Requirement
Your answer must be the full listing, repeated word for word.

┌──

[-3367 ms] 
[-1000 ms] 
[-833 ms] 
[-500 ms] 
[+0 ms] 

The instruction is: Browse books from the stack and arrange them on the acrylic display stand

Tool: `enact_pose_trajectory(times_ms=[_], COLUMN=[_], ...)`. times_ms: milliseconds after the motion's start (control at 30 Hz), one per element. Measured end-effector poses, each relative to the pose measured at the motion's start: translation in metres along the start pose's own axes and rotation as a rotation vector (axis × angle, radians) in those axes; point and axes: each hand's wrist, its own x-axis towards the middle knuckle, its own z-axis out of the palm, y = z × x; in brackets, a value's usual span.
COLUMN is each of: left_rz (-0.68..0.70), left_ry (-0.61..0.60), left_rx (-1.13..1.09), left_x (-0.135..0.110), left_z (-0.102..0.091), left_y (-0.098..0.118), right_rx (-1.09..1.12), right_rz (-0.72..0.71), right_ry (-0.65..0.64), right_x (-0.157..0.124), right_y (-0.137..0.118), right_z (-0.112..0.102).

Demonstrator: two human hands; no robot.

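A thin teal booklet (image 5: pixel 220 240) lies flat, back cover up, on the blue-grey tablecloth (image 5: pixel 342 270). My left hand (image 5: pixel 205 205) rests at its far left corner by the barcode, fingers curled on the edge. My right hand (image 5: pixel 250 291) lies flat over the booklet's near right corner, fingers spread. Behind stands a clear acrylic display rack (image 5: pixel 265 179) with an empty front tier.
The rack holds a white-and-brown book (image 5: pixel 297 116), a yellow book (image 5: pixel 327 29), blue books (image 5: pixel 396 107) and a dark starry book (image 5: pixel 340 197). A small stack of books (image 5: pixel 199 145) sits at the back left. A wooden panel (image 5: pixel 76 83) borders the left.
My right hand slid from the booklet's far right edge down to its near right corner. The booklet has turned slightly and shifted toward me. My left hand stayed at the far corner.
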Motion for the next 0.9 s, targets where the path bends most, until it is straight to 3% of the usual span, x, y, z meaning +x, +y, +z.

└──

Your response
[-3367 ms] 
[-1000 ms] 
[-833 ms] 
[-500 ms] 
[+0 ms] 

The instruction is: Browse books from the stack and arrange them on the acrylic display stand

Tool: `enact_pose_trajectory(times_ms=[_], COLUMN=[_], ...)`. times_ms: milliseconds after the motion's start (control at 30 Hz), one per element. Measured end-effector poses, each relative to the pose measured at the motion's start: translation in metres along the start pose's own axes and rotation as a rotation vector (axis × angle, radians) in those axes; point and axes: each hand's wrist, its own x-axis towards the middle knuckle, its own z-axis out of the palm, y = z × x; in brackets, a value's usual span.
COLUMN is each of: left_rz (-0.68..0.70), left_ry (-0.61..0.60), left_rx (-1.13..1.09), left_x (-0.135..0.110), left_z (-0.102..0.091), left_y (-0.098..0.118), right_rx (-1.09..1.12), right_rz (-0.72..0.71), right_ry (-0.65..0.64), right_x (-0.157..0.124), right_y (-0.137..0.118), right_z (-0.112..0.102).

Demonstrator: two human hands; no robot.

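A thin teal booklet (image 5: pixel 220 240) lies flat, back cover up, on the blue-grey tablecloth (image 5: pixel 342 270). My left hand (image 5: pixel 205 205) rests at its far left corner by the barcode, fingers curled on the edge. My right hand (image 5: pixel 250 291) lies flat over the booklet's near right corner, fingers spread. Behind stands a clear acrylic display rack (image 5: pixel 265 179) with an empty front tier.
The rack holds a white-and-brown book (image 5: pixel 297 116), a yellow book (image 5: pixel 327 29), blue books (image 5: pixel 396 107) and a dark starry book (image 5: pixel 340 197). A small stack of books (image 5: pixel 199 145) sits at the back left. A wooden panel (image 5: pixel 76 83) borders the left.
My right hand slid from the booklet's far right edge down to its near right corner. The booklet has turned slightly and shifted toward me. My left hand stayed at the far corner.
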Motion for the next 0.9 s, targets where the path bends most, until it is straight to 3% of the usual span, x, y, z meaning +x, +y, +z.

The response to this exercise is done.